One of the reasons it's difficult to dismiss Christine Blasey Ford's sexual assault allegation against Brett Kavanaugh is that the California professor isn't just asking senators to take her at her word. As the Judiciary Committee is discovering, Ford's attorneys are eager to bolster her claim with sworn declarations.
Attorneys for Christine Blasey Ford -- who is scheduled to testify Thursday before the Senate Judiciary Committee about her accusations of sexual assault against President Donald Trump's Supreme Court nominee Brett Kavanaugh -- have given to the committee four sworn declarations from individuals who say she told them of the attack years ago.The signed documents -- from Ford's husband and three friends -- were sent to the Senate Judiciary Committee on Tuesday night and obtained by NBC News Wednesday morning.
USA Today was the first to report on these testimonials.
It's worth emphasizing that these are not just witnesses who were willing to go on the record. The documents submitted by Ford's attorneys make clear that these four people made their sworn declarations "under the penalties of perjury."
As of the declarations themselves, each predate Kavanaugh's Supreme Court nomination. One Ford friend, for example, said she told him of the alleged incident two years ago.
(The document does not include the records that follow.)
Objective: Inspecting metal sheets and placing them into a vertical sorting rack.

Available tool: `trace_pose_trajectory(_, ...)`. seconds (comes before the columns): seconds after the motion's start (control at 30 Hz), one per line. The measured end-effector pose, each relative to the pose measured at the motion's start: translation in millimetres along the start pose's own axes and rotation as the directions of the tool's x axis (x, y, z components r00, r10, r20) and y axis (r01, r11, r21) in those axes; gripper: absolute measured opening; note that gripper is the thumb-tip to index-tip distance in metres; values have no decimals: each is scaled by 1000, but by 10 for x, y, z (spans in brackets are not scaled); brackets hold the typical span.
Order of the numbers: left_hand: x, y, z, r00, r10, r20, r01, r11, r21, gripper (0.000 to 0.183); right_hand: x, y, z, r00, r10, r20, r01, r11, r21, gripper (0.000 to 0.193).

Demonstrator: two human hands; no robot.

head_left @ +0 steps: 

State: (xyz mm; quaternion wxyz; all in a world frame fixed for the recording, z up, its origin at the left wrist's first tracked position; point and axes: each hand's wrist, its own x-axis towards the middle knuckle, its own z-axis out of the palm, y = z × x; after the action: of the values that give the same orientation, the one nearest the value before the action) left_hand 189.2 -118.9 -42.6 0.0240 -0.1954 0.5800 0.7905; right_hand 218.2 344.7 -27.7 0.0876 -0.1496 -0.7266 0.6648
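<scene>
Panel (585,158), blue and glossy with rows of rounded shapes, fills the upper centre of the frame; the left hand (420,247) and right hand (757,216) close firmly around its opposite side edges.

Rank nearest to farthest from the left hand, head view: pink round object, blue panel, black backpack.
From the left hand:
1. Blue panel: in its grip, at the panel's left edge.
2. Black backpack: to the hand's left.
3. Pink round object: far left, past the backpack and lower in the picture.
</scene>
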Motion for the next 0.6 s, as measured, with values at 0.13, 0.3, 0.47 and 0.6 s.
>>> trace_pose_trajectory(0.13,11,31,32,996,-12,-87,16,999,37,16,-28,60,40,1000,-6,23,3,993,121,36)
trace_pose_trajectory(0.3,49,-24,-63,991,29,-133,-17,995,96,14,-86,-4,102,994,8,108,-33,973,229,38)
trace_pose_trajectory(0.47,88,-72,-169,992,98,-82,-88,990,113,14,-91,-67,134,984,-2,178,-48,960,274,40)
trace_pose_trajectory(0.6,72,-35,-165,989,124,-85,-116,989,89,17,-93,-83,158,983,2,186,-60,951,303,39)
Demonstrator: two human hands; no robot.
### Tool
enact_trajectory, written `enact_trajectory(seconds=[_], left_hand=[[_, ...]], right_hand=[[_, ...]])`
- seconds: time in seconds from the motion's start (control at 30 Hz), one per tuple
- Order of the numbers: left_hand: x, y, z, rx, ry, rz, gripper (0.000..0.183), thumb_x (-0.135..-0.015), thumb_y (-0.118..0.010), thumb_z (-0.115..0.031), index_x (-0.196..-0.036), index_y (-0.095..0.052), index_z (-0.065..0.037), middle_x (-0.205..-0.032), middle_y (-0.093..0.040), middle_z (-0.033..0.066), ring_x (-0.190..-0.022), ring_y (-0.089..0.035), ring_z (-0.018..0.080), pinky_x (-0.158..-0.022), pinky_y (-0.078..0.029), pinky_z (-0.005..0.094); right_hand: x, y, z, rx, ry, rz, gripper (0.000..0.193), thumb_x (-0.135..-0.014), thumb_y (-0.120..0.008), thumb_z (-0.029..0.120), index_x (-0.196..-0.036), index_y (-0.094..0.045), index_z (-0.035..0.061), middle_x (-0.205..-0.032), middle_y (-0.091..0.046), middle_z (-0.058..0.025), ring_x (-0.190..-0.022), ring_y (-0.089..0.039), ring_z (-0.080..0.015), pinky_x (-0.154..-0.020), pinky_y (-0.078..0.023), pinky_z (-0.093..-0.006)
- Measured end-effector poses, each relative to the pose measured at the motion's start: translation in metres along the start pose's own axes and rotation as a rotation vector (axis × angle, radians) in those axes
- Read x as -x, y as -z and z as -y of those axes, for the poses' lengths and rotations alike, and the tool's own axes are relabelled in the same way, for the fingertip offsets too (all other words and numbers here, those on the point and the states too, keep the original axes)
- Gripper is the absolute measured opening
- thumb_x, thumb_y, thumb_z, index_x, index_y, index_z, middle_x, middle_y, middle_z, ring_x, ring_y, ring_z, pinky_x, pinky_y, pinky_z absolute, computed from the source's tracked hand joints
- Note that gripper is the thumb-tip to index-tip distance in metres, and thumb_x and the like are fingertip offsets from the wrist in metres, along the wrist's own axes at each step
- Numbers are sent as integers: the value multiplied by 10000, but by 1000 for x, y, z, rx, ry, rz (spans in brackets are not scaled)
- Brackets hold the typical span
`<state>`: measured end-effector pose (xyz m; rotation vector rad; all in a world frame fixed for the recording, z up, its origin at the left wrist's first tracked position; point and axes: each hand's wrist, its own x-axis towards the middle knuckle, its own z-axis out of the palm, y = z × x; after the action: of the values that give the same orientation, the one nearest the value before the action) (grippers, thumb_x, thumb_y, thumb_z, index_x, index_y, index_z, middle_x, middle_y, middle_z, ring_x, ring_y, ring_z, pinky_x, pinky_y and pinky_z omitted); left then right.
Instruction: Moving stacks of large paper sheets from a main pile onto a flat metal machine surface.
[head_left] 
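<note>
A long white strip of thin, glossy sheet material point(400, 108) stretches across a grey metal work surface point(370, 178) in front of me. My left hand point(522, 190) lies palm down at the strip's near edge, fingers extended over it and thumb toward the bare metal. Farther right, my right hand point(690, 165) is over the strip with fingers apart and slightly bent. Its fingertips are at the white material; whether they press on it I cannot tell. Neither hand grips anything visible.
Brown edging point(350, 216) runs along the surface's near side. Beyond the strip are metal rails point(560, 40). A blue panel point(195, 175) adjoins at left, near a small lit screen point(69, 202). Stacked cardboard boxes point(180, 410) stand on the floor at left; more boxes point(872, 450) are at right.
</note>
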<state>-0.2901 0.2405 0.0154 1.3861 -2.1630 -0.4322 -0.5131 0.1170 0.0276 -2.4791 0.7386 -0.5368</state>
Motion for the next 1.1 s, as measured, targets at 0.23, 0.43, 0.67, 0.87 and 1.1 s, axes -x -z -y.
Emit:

Another friend pointed to a conversation from 2013.
In theory, the Senate Judiciary Committee could hear from each of the four -- a group that includes Ford's husband, who learned the details of the alleged attack during a therapy session six years ago -- at tomorrow's hearing.
That, however, will not happen. The committee's Republican majority has decided to hear from Ford and Kavanaugh -- and no one else.